I have already done so, see the following entries:
http://llvm.org/bugs/show_bug.cgi?id=18347
http://llvm.org/bugs/show_bug.cgi?id=18348
http://llvm.org/bugs/show_bug.cgi?id=18349

Best regards
Jasper Neumann

Some of the behavior seen there was for a purpose, like the heuristics
to overcome different problems. I have to remember all the details :slight_smile:

Hello Anton!

> Some of the behavior seen there was for a purpose,
> like the heuristics to overcome different problems.
> I have to remember all the details :slight_smile:

I have read your article "Improving Switch Lowering for The LLVM Compiler System" and thought that the selection mechanism works out well; by chance however I found that this mechanism does not work as designed if labels are sufficiently sparse and can effectively create an else-if chain because separated (single) marginal (i.e. first and last) labels have a too high weight.
The central point might be: What is the density of a single label?
It might also be that the logarithmic metric is not always working well.

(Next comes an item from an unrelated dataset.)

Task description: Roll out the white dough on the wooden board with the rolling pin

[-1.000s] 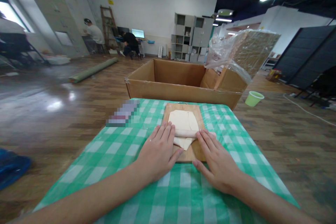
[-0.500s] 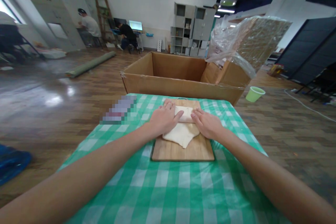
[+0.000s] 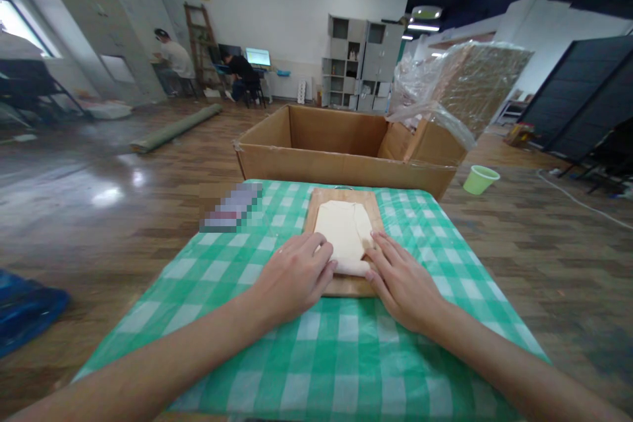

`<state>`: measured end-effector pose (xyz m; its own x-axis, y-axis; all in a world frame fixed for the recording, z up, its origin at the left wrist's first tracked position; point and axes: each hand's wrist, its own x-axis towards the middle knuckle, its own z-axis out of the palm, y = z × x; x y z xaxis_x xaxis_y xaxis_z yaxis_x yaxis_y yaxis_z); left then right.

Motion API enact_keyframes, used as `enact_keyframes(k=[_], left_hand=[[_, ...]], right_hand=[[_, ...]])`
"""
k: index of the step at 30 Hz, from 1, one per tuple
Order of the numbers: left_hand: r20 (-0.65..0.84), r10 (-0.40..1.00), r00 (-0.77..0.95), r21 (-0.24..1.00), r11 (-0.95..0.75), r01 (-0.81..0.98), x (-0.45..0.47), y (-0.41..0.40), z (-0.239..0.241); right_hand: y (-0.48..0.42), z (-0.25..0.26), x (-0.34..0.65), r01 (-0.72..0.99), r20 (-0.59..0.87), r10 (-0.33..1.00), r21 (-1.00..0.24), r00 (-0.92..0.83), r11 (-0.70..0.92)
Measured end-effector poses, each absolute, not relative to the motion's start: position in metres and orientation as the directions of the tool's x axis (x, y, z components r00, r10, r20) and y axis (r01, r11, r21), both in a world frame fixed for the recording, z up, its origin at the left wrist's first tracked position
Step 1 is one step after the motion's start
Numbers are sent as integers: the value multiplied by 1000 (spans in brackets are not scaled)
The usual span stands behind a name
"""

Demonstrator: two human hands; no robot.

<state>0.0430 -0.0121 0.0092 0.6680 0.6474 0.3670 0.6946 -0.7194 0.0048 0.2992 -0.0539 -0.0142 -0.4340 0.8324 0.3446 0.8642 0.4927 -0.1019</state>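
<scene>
Head view: two hands, one rolling pin, one sheet of dough, one cutting board. The left hand (image 3: 293,275) and the right hand (image 3: 403,280) both lie flat with fingers stretched out, palms pressed down on the two ends of the rolling pin (image 3: 352,268); neither hand is curled around anything. The rolling pin is pale, and only its middle shows between the hands. Its long axis runs left to right across the board, one end under each palm. It sits on the near edge of the dough (image 3: 345,231), close to the near end of the cutting board (image 3: 376,206). The dough is a pale, roughly rectangular sheet, longer away from the person than across. The board lies lengthwise the same way on a green and white checked tablecloth (image 3: 341,343). One open cardboard box (image 3: 341,155) stands just beyond the table, and one green cup (image 3: 481,180) sits on the floor to its right.
</scene>
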Motion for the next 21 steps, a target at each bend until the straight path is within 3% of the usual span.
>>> enact_keyframes(k=[5, 11, 16, 19, 21], left_hand=[[433, 700, 568, 55, -649, 758, 54, 10, -8], [465, 673, 575, 90, -683, 725, 56, 10, -18], [459, 688, 562, 224, -702, 676, 48, 10, -9], [588, 618, 521, 307, -767, 564, 38, 5, 12], [690, 546, 475, 288, -809, 512, 35, 0, 26]], right_hand=[[-36, -26, 297, 882, 424, 806, -32, -413, 470], [-24, -16, 296, 898, 380, 828, 19, -413, 439], [-30, -9, 288, 839, 184, 819, 93, -544, 537], [-31, -13, 291, 884, 150, 873, 9, -464, 468], [-25, -17, 299, 923, 201, 920, -127, -335, 364]])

My simple modification however seems to be a solution to this special problem; until now I have not found any malicious secondary effects (collateral damages).

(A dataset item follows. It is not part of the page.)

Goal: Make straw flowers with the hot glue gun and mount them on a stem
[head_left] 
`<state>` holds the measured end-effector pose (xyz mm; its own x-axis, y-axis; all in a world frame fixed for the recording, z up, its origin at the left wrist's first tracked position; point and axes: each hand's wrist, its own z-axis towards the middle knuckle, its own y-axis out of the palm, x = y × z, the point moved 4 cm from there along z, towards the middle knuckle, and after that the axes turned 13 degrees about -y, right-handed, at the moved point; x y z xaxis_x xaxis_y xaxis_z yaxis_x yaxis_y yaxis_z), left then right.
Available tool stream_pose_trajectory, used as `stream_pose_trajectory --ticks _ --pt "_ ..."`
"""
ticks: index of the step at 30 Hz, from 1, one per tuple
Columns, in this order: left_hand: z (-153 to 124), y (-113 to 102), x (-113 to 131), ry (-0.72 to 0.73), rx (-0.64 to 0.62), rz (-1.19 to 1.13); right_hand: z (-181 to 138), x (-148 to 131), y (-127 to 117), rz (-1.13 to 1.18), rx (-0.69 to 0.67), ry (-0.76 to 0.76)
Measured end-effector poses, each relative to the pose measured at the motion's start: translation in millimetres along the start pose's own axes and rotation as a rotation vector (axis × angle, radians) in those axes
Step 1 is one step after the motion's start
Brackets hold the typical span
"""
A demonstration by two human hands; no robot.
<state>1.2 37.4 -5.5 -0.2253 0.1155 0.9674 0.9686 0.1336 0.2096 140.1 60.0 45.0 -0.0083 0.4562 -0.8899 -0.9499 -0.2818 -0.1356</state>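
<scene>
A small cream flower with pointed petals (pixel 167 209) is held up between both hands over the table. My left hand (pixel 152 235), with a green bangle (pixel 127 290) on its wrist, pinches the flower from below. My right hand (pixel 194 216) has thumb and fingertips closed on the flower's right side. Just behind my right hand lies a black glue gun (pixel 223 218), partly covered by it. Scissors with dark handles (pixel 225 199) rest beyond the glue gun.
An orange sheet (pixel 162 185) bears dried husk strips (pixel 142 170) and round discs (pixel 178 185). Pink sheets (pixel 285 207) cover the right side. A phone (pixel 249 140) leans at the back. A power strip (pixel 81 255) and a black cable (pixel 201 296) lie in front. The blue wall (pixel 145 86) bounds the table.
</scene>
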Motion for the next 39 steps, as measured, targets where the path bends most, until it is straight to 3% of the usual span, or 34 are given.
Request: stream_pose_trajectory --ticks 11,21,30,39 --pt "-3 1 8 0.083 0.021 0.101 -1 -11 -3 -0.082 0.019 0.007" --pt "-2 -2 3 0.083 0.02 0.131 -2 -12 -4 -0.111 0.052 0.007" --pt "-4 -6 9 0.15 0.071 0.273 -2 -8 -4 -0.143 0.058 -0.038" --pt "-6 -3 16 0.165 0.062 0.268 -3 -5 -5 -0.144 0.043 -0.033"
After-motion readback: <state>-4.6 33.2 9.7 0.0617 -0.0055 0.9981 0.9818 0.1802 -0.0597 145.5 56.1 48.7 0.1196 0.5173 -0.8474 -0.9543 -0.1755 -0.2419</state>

By the way: I have submitted the patch to llvm-commits@cs.uiuc.edu few minutes ago; perhaps you are the person with the best knowledge for this problem.

I'm currently working on switch lowering using hashing which can fully replace the jump table method. It works quite good by now but I will have to prepare a ton of documentation and test stuff. Some of the remaining problems can easily be solved later.
Is anybody interested in beta-testing my patches therefor?

Best regards
Jasper Neumann

I'm currently working on switch lowering using hashing which can fully
replace the jump table method. It works quite good by now but I will have to
prepare a ton of documentation and test stuff. Some of the remaining
problems can easily be solved later.

Is it somehow similar to MRST (multi-way radix search trees) technique?

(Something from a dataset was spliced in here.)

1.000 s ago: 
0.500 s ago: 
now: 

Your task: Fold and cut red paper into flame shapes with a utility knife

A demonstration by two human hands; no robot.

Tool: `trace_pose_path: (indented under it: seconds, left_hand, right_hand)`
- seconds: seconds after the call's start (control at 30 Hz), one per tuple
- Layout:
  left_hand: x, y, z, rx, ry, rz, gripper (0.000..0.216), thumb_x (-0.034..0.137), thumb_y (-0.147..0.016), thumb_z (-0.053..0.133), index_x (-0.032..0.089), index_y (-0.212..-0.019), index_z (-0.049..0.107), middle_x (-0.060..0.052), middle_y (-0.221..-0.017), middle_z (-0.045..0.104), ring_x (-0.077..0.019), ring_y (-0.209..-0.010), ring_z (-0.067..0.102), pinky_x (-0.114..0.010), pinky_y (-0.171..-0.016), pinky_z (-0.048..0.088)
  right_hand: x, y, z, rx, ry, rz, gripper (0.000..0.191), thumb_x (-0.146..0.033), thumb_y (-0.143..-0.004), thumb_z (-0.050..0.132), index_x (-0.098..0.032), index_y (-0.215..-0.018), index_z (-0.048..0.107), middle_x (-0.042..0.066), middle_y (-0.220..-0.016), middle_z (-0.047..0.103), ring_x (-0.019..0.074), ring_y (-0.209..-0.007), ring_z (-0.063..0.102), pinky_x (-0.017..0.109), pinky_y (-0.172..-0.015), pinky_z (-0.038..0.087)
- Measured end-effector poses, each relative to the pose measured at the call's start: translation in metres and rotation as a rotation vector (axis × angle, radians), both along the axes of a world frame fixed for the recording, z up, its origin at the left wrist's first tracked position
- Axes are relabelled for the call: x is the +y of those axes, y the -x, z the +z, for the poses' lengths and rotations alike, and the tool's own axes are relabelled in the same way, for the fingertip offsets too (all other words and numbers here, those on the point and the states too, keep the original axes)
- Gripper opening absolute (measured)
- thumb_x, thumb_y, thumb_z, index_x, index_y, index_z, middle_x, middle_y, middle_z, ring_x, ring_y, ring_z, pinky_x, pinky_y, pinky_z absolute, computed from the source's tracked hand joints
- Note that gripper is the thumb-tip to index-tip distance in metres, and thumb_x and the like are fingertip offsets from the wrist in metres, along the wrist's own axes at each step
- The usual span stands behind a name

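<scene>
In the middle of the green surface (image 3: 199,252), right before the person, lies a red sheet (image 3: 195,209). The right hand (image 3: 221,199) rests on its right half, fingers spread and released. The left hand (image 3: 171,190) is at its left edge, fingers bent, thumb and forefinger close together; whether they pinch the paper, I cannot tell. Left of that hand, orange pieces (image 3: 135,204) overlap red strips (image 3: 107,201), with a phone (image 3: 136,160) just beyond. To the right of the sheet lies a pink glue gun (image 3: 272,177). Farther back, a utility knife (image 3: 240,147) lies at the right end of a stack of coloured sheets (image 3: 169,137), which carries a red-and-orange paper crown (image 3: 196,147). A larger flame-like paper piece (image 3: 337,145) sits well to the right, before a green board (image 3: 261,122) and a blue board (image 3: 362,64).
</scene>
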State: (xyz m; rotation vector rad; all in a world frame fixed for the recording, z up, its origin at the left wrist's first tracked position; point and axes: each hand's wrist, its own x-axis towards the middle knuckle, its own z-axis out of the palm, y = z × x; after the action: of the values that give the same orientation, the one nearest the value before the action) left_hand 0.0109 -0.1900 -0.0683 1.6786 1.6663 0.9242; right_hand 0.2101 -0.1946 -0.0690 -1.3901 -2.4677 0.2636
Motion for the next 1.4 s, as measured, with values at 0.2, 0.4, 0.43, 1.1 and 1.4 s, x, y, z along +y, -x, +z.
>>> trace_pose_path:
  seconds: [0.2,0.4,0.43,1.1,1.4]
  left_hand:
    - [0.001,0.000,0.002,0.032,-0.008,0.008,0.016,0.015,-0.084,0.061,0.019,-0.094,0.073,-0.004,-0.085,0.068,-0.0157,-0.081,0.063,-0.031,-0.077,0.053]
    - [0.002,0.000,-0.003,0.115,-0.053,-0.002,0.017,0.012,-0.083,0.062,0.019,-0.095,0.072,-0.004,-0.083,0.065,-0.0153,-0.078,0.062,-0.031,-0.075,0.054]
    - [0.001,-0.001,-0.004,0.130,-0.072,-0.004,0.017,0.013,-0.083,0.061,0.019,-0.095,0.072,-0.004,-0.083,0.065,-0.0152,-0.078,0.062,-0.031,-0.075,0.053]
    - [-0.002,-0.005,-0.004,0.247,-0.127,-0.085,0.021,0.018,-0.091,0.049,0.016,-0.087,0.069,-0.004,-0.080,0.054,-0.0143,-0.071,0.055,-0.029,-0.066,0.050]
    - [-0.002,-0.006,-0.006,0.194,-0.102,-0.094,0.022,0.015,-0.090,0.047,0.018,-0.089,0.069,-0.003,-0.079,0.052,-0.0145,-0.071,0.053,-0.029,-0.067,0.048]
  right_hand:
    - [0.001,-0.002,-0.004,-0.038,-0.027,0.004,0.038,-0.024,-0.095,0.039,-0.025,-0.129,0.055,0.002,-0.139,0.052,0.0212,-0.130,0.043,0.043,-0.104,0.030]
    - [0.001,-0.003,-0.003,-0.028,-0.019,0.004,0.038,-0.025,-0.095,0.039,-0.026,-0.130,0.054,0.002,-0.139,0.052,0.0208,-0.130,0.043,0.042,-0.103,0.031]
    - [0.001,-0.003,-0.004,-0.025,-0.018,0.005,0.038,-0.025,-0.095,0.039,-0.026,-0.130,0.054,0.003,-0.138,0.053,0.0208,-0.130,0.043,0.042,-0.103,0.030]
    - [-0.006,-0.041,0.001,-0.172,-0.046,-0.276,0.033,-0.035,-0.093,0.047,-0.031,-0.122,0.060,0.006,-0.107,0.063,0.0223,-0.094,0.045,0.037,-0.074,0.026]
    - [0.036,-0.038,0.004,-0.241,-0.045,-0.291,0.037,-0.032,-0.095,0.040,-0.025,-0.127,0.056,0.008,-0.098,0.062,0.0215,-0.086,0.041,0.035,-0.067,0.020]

I’d be interested in giving it a shot if you’d like some performance testing done.

-eric

Hello Anton,

I'm currently working on switch lowering using hashing which can fully
replace the jump table method. It works quite good by now but I will have to
prepare a ton of documentation and test stuff. Some of the remaining
problems can easily be solved later.

Is it somehow similar to MRST (multi-way radix search trees) technique?

Well, yes and no. The idea is to catch all switch labels with a single perfect hash function which transforms the label values into a small range of numbers. One test follows and thereafter we can dispatch with a jump table. This is especially effective if the switch labels are sparse. The normal jump table approach is a special case thereof.
The MRST technique can be seen as an imperfect hashing approach.
Larger ranges ought to be treated later by MRST or a decision tree; unfortunately I could not yet get this running.
A detailed discussion can be found in http://ols.fedoraproject.org/GCC/Reprints-2008/sayle-reprint.pdf ("A Superoptimizer Analysis of Multiway Branch Code Generation" by Roger Anthony Sayle, 2008).

Best regards
Jasper Neumann